Problem with hidden layers
lsteffenel opened this issue · 1 comments
Dear developers, I'm trying to use predrnn-pytorch but I face the following error each time I declare hidden layers mimicking an Unet architecture ("64,32,64", for example). No error happen if the hidden layers are regular ("64,64,64").
Do you have a hint on how to solve this ?
best regards.
Traceback (most recent call last):
File "run.py", line 223, in
train_wrapper(model)
File "run.py", line 191, in train_wrapper
trainer.train(model, ims, real_input_flag, args, itr)
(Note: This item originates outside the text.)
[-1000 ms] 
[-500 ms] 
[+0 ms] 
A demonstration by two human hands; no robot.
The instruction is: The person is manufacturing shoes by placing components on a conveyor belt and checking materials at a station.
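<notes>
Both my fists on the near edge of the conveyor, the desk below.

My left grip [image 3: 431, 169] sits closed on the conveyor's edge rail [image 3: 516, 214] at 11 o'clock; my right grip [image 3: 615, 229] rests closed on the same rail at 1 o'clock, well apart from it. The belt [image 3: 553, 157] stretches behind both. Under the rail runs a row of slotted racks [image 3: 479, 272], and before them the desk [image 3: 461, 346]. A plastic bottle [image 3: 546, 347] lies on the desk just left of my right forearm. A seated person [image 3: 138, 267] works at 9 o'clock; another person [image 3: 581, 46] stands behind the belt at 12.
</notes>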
File "/notebooks/predrnn-pytorch/core/trainer.py", line 15, in train
cost = model.train(ims, real_input_flag)
File "/notebooks/predrnn-pytorch/core/models/model_factory.py", line 42, in train
next_frames, loss = self.network(frames_tensor, mask_tensor)
File "/usr/local/lib/python3.8/dist-packages/torch/nn/modules/module.py", line 1194, in _call_impl
return forward_call(*input, **kwargs)
File "/notebooks/predrnn-pytorch/core/models/predrnn_v2.py", line 92, in forward
h_t[i], c_t[i], memory, delta_c, delta_m = self.cell_list[i](h_t[i - 1], h_t[i], c_t[i], memory)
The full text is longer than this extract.